◆ **Directions**
Line by line, restate the material word for word, omitting any image.

--- START ---

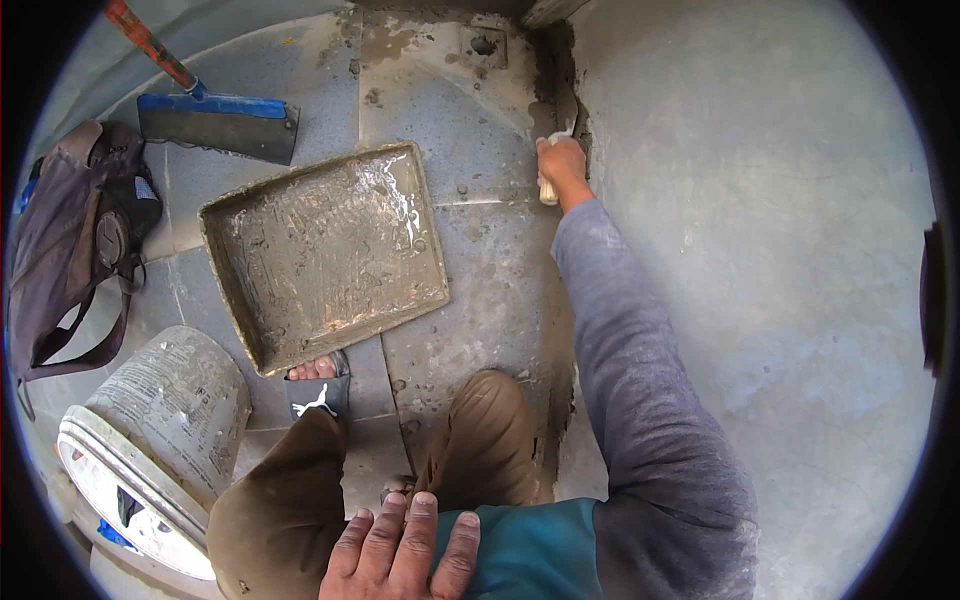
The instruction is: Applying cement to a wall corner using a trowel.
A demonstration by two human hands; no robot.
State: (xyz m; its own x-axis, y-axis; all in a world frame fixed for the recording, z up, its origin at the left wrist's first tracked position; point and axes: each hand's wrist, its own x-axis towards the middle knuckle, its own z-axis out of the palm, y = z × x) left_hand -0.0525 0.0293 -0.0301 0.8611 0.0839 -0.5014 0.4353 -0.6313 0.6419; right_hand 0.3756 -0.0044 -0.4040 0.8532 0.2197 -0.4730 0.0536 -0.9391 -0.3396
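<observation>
My right hand (pixel 563 168) grips a trowel by its pale handle (pixel 547 192), at the foot of the grey wall. Its thin blade is partly hidden and lies against the corner where wall and floor meet. Dark wet mortar (pixel 545 110) runs along that joint. Low in the view, my left hand (pixel 390 555) lies in front of my body with its fingers straight and apart, and nothing in it. A shallow rectangular mortar pan (pixel 236 290), its inside coated with wet grey mortar, rests on the floor in front of my foot.
A wide scraper (pixel 215 125) with a red handle and blue edge lies at the far left. A dark backpack (pixel 75 240) sits below it, near a tipped, mortar-stained bucket (pixel 185 400). A floor drain (pixel 484 46) is set near the far corner. The smooth wall (pixel 780 250) fills the right side.
</observation>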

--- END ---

◆ **Written reply**
The instruction is: Applying cement to a wall corner using a trowel.
A demonstration by two human hands; no robot.
State: (xyz m; its own x-axis, y-axis; all in a world frame fixed for the recording, z up, its origin at the left wrist's first tracked position; point and axes: each hand's wrist, its own x-axis towards the middle knuckle, its own z-axis out of the palm, y = z × x) left_hand -0.0525 0.0293 -0.0301 0.8611 0.0839 -0.5014 0.4353 -0.6313 0.6419; right_hand 0.3756 -0.0044 -0.4040 0.8532 0.2197 -0.4730 0.0536 -0.9391 -0.3396
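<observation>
My right hand (pixel 563 168) grips a trowel by its pale handle (pixel 547 192), at the foot of the grey wall. Its thin blade is partly hidden and lies against the corner where wall and floor meet. Dark wet mortar (pixel 545 110) runs along that joint. Low in the view, my left hand (pixel 390 555) lies in front of my body with its fingers straight and apart, and nothing in it. A shallow rectangular mortar pan (pixel 236 290), its inside coated with wet grey mortar, rests on the floor in front of my foot.
A wide scraper (pixel 215 125) with a red handle and blue edge lies at the far left. A dark backpack (pixel 75 240) sits below it, near a tipped, mortar-stained bucket (pixel 185 400). A floor drain (pixel 484 46) is set near the far corner. The smooth wall (pixel 780 250) fills the right side.
</observation>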

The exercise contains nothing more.